__Provided material__.
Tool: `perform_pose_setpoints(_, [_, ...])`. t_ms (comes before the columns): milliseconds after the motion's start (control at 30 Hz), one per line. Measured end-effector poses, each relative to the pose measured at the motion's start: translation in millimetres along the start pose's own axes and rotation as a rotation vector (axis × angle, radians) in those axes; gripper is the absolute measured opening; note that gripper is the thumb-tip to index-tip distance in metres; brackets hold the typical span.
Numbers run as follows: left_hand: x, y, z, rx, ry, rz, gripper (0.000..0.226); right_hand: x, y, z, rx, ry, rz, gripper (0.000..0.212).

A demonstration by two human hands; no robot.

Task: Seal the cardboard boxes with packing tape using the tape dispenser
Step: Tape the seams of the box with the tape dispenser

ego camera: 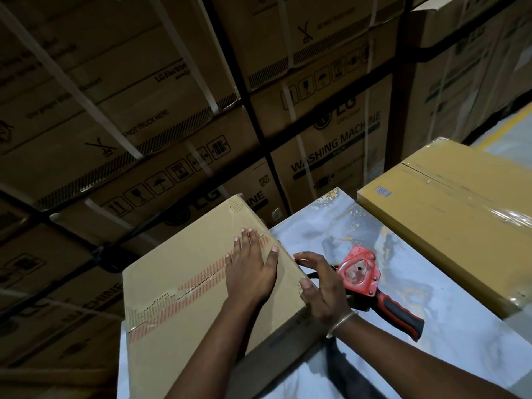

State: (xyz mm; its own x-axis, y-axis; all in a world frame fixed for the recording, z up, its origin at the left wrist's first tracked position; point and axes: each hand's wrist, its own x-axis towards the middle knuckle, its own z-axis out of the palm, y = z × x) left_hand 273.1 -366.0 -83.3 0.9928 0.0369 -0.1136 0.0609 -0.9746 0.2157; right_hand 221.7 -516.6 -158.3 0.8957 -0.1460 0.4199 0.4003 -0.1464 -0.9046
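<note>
- I see my left hand (250,272) lying flat on top of the brown cardboard box (184,286), fingers straight and spread, pressing near the box's right end where the red-striped tape (201,279) runs along the centre seam.
- My right hand (319,292) is at the right edge of the same box, fingers relaxed and open, thumb touching the top corner edge; it holds nothing. A thin bangle (341,323) sits on that wrist.
- The box stands on the pale marbled bench (449,349), at its left side, tilted a little in view.
- The red tape dispenser (374,286) lies on the bench just to the right of my right hand, black-and-red handle pointing toward me, untouched by either hand.
- A second, yellower box (449,214) sits on the far right of the bench, well apart from the first, with clear glossy tape over its top seam.
- Behind the bench rise stacked washing-machine cartons (331,145) bound with white straps.
</note>
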Motion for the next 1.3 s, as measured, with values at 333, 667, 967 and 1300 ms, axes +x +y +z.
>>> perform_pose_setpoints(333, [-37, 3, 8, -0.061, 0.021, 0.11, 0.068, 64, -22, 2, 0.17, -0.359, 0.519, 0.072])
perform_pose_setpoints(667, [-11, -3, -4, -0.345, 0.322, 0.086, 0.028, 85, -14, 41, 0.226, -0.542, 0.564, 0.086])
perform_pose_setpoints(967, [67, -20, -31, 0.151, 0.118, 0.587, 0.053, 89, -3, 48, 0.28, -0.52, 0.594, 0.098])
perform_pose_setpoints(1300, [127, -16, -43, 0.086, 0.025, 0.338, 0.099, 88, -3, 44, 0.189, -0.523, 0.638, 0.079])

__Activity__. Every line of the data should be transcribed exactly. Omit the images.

__Task result__.
Tool: `perform_pose_setpoints(_, [_, ...])`. t_ms (comes before the columns): milliseconds after the motion's start (control at 30 Hz), one per line. Measured end-effector poses, each relative to the pose measured at the motion's start: translation in millimetres along the start pose's own axes and rotation as a rotation vector (axis × angle, radians) in those axes; gripper is the absolute measured opening; note that gripper is the thumb-tip to index-tip distance in metres; brackets hold the typical span.
Numbers run as follows: left_hand: x, y, z, rx, ry, rz, gripper (0.000..0.226); right_hand: x, y, z, rx, ry, rz, gripper (0.000..0.212).

A demonstration by two human hands; no robot.

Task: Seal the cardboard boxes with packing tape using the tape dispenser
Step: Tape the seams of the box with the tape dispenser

ego camera: 

State: (xyz mm; its own x-axis, y-axis; all in a world frame fixed for the recording, z up, its origin at the left wrist's first tracked position; point and axes: each hand's wrist, its own x-axis towards the middle knuckle, its own z-axis out of the palm, y = z × x) left_hand 273.1 -366.0 -83.3 0.9928 0.0369 -0.1136 0.0609 -0.9746 0.2157; right_hand 221.7 -516.6 -158.3 0.8957 -0.1460 0.4199 0.4003 -0.1464 -0.9046
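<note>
- I see my left hand (250,272) lying flat on top of the brown cardboard box (184,286), fingers straight and spread, pressing near the box's right end where the red-striped tape (201,279) runs along the centre seam.
- My right hand (319,292) is at the right edge of the same box, fingers relaxed and open, thumb touching the top corner edge; it holds nothing. A thin bangle (341,323) sits on that wrist.
- The box stands on the pale marbled bench (449,349), at its left side, tilted a little in view.
- The red tape dispenser (374,286) lies on the bench just to the right of my right hand, black-and-red handle pointing toward me, untouched by either hand.
- A second, yellower box (449,214) sits on the far right of the bench, well apart from the first, with clear glossy tape over its top seam.
- Behind the bench rise stacked washing-machine cartons (331,145) bound with white straps.
</note>
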Motion for the next 1.3 s, as measured, with values at 333, 667, 967 and 1300 ms, axes +x +y +z.
>>> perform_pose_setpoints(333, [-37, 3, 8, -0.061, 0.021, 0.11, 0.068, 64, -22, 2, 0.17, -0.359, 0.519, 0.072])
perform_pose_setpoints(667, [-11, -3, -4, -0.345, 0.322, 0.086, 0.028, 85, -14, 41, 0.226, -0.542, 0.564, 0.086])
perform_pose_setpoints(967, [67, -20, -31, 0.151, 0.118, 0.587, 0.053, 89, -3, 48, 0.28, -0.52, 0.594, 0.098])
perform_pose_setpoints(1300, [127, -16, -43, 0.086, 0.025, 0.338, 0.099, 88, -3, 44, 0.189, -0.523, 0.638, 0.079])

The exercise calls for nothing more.